** Exercise requirements **
Using the data beneath this instruction, retype only the lines from the one that contains "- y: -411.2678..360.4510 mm" down to the one that contains "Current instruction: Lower", both included, exactly as they appear.

** Provided material **
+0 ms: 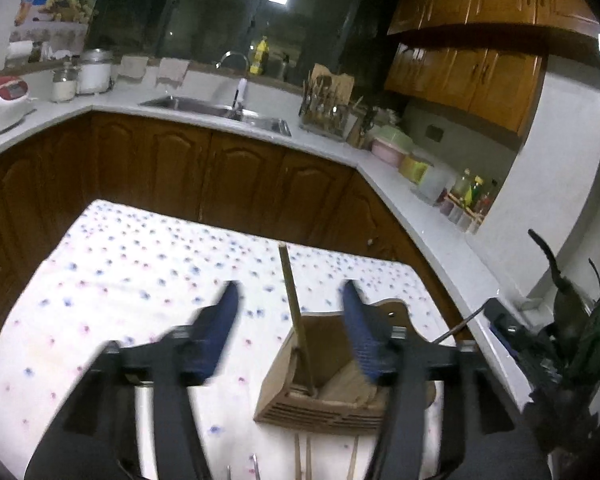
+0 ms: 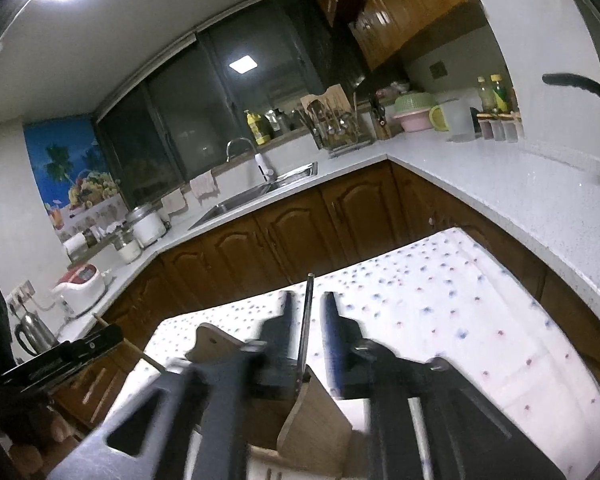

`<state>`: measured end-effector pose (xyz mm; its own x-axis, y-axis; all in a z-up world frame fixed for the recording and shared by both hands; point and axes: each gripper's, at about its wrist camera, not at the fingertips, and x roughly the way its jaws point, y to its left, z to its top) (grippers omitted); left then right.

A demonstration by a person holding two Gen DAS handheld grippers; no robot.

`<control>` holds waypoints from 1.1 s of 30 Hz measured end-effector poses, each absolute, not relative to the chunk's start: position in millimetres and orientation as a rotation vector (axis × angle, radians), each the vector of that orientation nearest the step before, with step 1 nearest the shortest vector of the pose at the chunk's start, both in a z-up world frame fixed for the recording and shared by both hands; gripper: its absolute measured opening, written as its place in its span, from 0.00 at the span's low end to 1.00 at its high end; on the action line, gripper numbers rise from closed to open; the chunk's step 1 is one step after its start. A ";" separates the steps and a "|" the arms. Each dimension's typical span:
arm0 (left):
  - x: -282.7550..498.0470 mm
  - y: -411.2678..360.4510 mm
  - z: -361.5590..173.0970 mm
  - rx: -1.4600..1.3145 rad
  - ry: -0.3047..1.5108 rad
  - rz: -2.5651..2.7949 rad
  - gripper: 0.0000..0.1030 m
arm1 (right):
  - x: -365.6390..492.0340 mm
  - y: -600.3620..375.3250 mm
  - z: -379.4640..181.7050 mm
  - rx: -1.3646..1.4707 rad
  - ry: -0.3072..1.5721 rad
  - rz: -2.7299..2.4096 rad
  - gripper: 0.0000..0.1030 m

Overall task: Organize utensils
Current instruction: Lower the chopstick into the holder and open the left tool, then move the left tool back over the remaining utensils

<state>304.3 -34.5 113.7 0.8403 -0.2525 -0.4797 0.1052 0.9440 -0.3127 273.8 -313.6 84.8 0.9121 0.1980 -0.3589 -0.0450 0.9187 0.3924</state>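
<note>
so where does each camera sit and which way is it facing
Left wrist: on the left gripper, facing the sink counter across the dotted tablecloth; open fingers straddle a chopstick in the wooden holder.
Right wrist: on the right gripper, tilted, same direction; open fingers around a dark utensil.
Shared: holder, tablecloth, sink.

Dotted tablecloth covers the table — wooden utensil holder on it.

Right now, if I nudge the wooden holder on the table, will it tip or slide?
The holder looks light, thin wood on a cloth, so it would probably slide. The chopstick leaning inside stands tall and may rattle or swing. Tipping seems less likely given its wide base.
</note>
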 end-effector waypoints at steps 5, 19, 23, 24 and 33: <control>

** Reply **
  - y: -411.2678..360.4510 mm
  - z: -361.5590..173.0970 mm
  - rx: -1.4600..1.3145 rad
  - ry: -0.3047..1.5108 rad
  - rz: -2.5651..2.7949 rad
  - gripper: 0.0000..0.1030 m
arm1 (right):
  - x: -365.6390..492.0340 mm
  - y: -600.3620..375.3250 mm
  - z: -379.4640..181.7050 mm
  - rx: -1.3646..1.4707 rad
  - ry: -0.3072..1.5721 rad
  - rz: -2.7299..2.4096 rad
  - gripper: 0.0000..0.1030 m

Overall task: Organize utensils
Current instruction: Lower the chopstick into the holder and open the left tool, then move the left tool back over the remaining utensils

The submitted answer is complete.